■ Exercise aim:
Using the data below, return all lines in which "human" appears.

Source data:
□ □ □ □ □ □ □

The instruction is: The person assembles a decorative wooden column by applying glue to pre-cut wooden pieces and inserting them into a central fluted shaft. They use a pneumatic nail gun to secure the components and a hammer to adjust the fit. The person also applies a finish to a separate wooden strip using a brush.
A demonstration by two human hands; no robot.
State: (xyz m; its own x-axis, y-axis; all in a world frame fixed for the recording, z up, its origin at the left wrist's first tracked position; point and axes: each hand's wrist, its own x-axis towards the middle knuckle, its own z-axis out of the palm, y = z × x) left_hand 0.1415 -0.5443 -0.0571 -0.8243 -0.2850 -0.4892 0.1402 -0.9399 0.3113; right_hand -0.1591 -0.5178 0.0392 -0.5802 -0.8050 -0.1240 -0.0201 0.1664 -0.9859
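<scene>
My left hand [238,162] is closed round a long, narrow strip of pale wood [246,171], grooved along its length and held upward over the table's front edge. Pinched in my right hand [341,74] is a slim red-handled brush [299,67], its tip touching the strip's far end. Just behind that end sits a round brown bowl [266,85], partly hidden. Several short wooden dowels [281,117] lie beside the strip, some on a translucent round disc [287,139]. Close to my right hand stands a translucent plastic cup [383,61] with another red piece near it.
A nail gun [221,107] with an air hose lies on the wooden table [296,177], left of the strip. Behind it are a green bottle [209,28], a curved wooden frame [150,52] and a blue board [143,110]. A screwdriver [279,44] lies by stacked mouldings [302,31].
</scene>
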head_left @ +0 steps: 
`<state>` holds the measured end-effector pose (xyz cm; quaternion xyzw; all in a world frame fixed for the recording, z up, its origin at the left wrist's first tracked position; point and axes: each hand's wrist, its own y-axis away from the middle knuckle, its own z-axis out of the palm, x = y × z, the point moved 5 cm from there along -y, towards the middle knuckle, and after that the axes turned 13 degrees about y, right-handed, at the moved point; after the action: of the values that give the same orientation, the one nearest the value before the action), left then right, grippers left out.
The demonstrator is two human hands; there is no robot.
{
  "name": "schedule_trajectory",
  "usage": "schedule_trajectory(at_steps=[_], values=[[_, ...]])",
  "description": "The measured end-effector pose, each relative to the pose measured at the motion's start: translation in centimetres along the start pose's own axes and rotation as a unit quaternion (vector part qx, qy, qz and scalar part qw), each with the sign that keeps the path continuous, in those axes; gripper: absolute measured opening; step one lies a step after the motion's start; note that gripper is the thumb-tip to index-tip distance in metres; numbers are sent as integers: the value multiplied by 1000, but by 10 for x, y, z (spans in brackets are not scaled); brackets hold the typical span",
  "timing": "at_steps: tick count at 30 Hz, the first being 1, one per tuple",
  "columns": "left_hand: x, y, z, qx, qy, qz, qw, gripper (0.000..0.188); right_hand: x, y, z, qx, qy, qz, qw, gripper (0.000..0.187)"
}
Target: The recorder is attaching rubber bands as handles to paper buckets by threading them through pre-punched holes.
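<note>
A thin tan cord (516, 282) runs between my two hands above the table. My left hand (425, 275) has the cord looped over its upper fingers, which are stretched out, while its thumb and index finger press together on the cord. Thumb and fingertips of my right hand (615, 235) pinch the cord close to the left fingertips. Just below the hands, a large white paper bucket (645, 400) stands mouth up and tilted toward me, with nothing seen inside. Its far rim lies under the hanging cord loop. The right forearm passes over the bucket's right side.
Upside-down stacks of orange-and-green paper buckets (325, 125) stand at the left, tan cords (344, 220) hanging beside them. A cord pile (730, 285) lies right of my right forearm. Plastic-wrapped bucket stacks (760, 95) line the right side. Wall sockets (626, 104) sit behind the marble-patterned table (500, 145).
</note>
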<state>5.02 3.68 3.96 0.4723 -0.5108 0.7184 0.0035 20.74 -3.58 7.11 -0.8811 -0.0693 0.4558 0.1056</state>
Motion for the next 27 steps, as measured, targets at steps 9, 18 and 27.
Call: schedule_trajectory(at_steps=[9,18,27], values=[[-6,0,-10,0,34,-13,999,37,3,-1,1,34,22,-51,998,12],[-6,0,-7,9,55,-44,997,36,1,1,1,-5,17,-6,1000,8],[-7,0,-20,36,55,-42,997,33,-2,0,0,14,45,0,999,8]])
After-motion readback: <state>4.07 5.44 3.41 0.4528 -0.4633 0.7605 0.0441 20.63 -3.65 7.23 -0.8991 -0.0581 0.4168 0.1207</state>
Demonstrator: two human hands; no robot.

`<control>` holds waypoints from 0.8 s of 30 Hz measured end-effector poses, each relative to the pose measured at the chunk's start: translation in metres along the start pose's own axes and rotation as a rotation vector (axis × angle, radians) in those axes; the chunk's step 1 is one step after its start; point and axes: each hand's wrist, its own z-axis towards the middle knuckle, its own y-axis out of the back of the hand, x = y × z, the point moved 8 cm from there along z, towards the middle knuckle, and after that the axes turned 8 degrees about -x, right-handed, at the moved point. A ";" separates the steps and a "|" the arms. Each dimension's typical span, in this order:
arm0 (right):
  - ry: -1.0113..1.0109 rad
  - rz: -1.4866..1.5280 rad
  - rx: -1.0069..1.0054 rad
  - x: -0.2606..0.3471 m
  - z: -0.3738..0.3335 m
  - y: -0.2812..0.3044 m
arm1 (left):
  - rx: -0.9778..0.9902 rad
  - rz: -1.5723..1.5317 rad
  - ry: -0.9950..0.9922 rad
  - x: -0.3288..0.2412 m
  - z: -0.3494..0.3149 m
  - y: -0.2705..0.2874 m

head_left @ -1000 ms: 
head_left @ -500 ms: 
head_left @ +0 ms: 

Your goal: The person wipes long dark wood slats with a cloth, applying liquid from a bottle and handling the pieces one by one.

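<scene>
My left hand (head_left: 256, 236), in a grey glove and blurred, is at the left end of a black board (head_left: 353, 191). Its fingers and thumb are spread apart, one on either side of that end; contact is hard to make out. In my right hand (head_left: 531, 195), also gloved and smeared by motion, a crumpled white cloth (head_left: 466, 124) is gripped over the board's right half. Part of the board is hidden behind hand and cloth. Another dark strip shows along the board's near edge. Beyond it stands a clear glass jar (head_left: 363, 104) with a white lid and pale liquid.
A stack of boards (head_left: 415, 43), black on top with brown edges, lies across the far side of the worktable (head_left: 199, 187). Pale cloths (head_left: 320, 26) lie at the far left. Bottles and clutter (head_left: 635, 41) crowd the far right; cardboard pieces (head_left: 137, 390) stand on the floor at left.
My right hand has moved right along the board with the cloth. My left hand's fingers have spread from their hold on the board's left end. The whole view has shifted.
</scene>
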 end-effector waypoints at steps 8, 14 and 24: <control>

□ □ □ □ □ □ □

■ Task output:
A demonstration by two human hands; no robot.
The demonstrator is two human hands; there is no robot.
Demonstrator: two human hands; no robot.

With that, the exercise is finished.